The 41st World Health Assembly in 1988 resolved that the global eradication of poliomyelitis by 2000 represented not only a fitting challenge to undertake, but also an appropriate goal at the end of the twentieth century (WHO 1992). With the increasing coverage of the national expanded programme of immunization/universal childhood immunization programmes, poliomyelitis had been eradicated from the Americas and many other parts of the world by 1991. Yet, many countries in Asia and Africa reported large numbers of cases, infected by wild poliovirus. They also had continuing low coverage of immunization because of inadequate supply of vaccines, lack of appropriate basic health staff, and poorly managed programme implementation. Figure 3 shows the trends of polio immunization coverage amongst different sets of countries from 1980 to 1996.
Fig. 3 Percentage of infants immunized against poliomyelitis in countries of different economic groups, 1980 to 1996.

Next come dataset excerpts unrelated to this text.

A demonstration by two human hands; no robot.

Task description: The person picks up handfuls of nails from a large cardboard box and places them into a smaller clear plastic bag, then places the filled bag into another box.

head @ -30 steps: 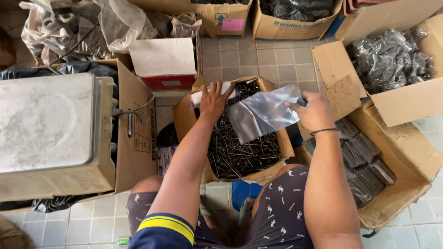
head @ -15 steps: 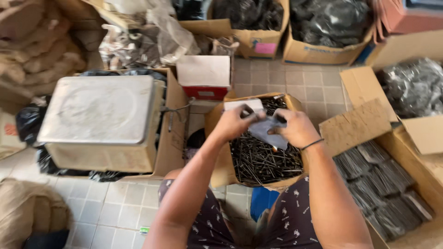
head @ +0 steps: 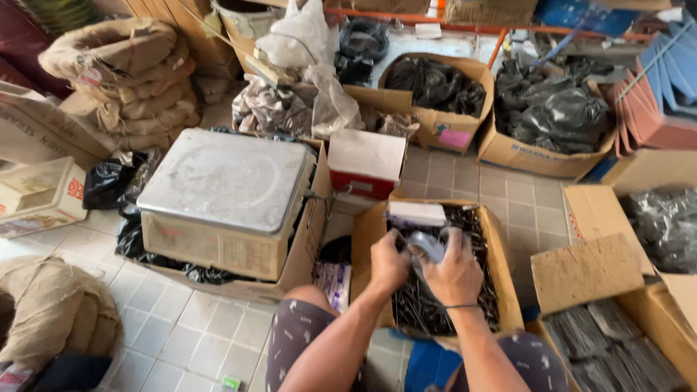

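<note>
Over a cardboard box [head: 370, 239] of dark nails [head: 435, 305], left hand [head: 388, 263] and right hand [head: 455, 272] together clutch a bunched clear plastic bag [head: 428, 245]; a metal scale [head: 225, 196] sits left of them.

Both bare forearms reach forward from the lower edge of view and converge, wrists nearly side by side. The left hand [head: 388, 263] is curled into a loose fist, knuckles up. The right hand [head: 455, 270] sits just beside it, back of the hand upward, its fingers [head: 444, 242] bent and closed down; a thin dark band circles the right wrist. Both knees are spread below
</note>
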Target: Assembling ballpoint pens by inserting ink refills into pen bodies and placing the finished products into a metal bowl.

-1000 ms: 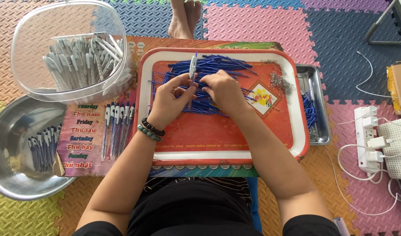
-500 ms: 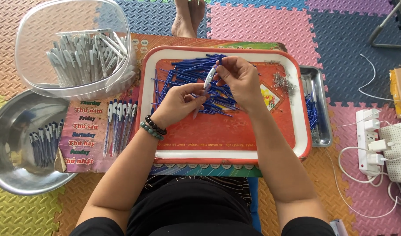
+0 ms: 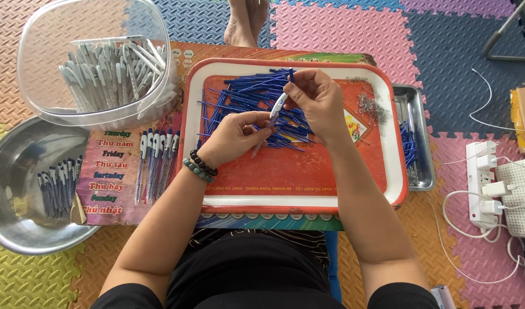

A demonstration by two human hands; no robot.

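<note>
Pen barrel (image 3: 276,109), white plastic and slim, sits above the red tray (image 3: 308,183), clamped between both hands: the left hand (image 3: 234,137) pinches its lower end and the right hand (image 3: 317,100) its upper end, beside one blue refill (image 3: 291,74). Beyond lies one loose heap of thin blue refills (image 3: 245,100). Left of the tray, about six finished pens (image 3: 156,163) lie side by side. Farther left are one steel bowl (image 3: 16,166) and one clear plastic tub (image 3: 93,63) of white barrels.
</note>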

In the wake of the poliomyelitis eradication programme, an additional significant strategy emerged with intensive advocacy by the WHO—national immunization days. The national immunization day strategy, adopted in polio-endemic countries, supplemented the routine coverage for all children under 5 years of age on certain fixed dates of the year. Usually, national immunization days were spread over 2 or 3 days, or even 4 or 5 days in highly endemic areas, about 4 to 6 weeks apart, during periods of good weather every year for 4 to 5 successive years. Polio cases reported in China dropped from 5000 in 1990 to zero in 1995, as a result of organizing national immunization days in 1993 and 1994. During 1996, in addition to the 500 million routine immunizations to children under 1 year old, a record of 450 million children (almost half of the world’s children under 5 years of age) were immunized with polio vaccine during these national immunization day campaigns. In Sri Lanka, for example, a one-day truce—day of tranquillity—was agreed in the midst of civil strife in parts of the country, to enable thousands of children to be immunized. Since then, a number of strife-torn countries have followed similar approaches (Bland and Clements 1998).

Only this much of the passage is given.